Untuk menggerakkan itu semua, ada sejuta lebih petani tebu, dan puluhan ribu buruh pabrik. Akibat yang ditimbulkannya kemudian adalah sekitar 70 persen sawah harus diganti menjadi ladang tebu. Efek jangka panjangnya: stok beras menipis dan masyarakat kesulitan mendapatkan pasokan karbohidrat. Sebagai gantinya, mereka memakai air perasan tebu untuk memasak.

Industri pariwisata lantas juga turut mengubah gaya gudeg menjadi dua: kering dan basah. Dalam buku Mengudap Rasa Secara Jogja, Syafaruddin Murbawono menjelaskan jika kita menyebut gudeg yang asalnya dari sebuah kampung, hampir bisa dipastikan itu gudeg yang jenisnya kering.

Upaya Resiliensi Gudeg Bu Sudji

Penghujung Desember 2017 silam, sebuah pesan masuk mengabarkan berita duka. Widodo Budidarmo alias Mas Dodo, meninggal dunia.

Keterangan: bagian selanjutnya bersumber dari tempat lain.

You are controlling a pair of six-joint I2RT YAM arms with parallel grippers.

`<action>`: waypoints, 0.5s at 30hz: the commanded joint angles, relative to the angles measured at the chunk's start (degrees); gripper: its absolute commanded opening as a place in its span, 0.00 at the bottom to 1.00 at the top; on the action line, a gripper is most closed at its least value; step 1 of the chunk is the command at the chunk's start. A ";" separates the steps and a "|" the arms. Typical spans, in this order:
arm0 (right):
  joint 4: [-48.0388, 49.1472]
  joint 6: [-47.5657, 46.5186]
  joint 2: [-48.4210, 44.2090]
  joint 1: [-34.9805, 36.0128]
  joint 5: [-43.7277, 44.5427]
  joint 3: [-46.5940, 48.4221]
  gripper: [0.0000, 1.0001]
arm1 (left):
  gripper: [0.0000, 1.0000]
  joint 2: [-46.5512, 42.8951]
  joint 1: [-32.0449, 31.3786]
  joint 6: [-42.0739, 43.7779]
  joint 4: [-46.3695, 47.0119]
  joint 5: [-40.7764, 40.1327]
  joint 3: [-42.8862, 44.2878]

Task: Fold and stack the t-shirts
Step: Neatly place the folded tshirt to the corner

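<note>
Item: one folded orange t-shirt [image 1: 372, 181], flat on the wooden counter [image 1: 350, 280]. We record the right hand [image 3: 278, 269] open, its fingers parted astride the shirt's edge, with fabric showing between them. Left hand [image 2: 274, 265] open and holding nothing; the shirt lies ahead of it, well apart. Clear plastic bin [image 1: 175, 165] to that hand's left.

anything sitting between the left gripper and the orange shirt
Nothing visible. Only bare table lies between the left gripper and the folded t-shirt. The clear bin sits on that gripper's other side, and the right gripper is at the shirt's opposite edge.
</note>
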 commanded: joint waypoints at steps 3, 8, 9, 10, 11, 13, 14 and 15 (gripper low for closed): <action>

Pesan yang saya baca lekat-lekat, dan tak lama kemudian ungkapan duka berseliweran di beberapa akun teman di sosial media.

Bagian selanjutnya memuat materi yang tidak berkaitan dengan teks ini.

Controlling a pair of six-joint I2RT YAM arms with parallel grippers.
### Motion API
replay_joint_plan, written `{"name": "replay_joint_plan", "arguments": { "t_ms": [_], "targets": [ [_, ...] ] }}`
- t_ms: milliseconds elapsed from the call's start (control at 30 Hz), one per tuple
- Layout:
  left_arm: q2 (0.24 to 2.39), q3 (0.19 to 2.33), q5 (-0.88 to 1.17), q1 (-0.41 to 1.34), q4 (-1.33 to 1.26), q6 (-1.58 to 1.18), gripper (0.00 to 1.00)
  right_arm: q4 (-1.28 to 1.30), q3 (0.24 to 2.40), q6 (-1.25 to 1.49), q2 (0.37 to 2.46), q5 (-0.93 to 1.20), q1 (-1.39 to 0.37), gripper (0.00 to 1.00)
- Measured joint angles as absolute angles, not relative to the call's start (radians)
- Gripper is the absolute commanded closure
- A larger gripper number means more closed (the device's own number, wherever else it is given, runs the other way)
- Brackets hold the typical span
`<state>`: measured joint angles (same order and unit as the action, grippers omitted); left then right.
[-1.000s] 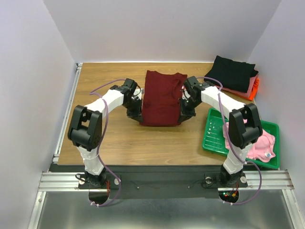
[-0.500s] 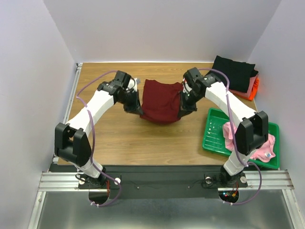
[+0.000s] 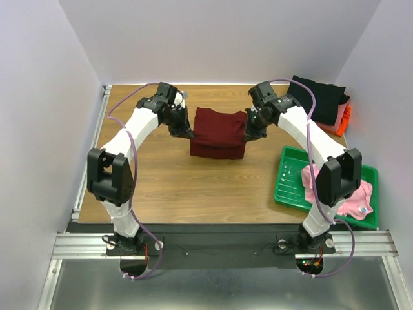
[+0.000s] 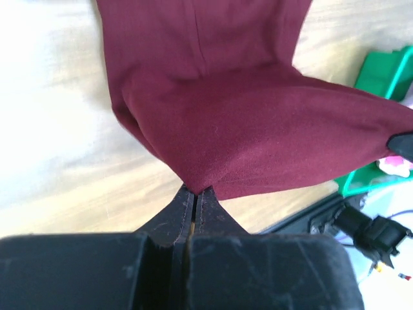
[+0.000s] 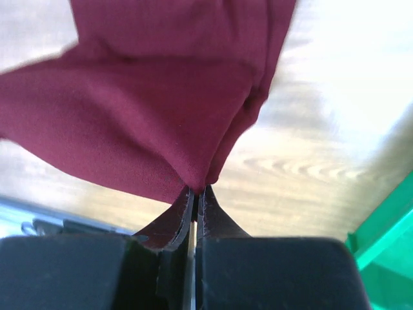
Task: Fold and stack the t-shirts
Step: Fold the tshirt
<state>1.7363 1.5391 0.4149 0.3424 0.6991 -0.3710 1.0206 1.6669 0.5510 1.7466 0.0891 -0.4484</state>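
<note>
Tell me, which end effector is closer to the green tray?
Right. The right end effector holds the maroon t-shirt's edge nearest the green tray; the left end effector holds its far edge.

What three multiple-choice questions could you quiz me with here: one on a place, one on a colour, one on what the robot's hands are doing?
1. Where does the green tray sit?
A far left corner; B near right; C dead centre.
2. What colour is the t-shirt in the middle?
A maroon; B white; C blue.
3. How do the left hand and right hand stand?
A both wide open; B both shut on the t-shirt; C one open, one shut.

Answers: B, the overhead view shows it near the right front edge; A, the cloth is dark red; B, each wrist view shows closed fingers pinching cloth.
</note>
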Motion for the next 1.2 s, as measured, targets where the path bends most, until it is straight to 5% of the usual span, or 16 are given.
{"name": "replay_joint_plan", "arguments": {
  "t_ms": [1200],
  "targets": [
    [2.261,2.103,0.49,0.288,0.67,-0.322,1.0,0.823,1.942,0.545,2.119,0.045,-0.279,1.0]
  ]
}}
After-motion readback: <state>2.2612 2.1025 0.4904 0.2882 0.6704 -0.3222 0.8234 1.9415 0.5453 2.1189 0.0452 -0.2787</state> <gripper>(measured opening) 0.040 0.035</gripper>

Dalam perjalanan dan berdesakan di gerbong KRL dari kawasan pinggiran Jakarta itu, saya hanya mampu mendoakannya dari jauh, merapalkan doa dalam hati dengan kondisi berdiri dan mata terpejam. Saya meyakini bahwa semua yang mengenal Mas Dodo akan menyetujui bahwa beliau adalah orang yang tulus dan baik.

Hingga kemarin, beberapa minggu yang lalu, saya terpikir untuk kembali mendatangi Gudeg Bu Sudji. Tempat yang terakhir saya kunjungi sekian tahun lalu, sekalian ingin menziarahi kenangan dengan Mas Dodo saat pertama mengenalkan gudeg ini.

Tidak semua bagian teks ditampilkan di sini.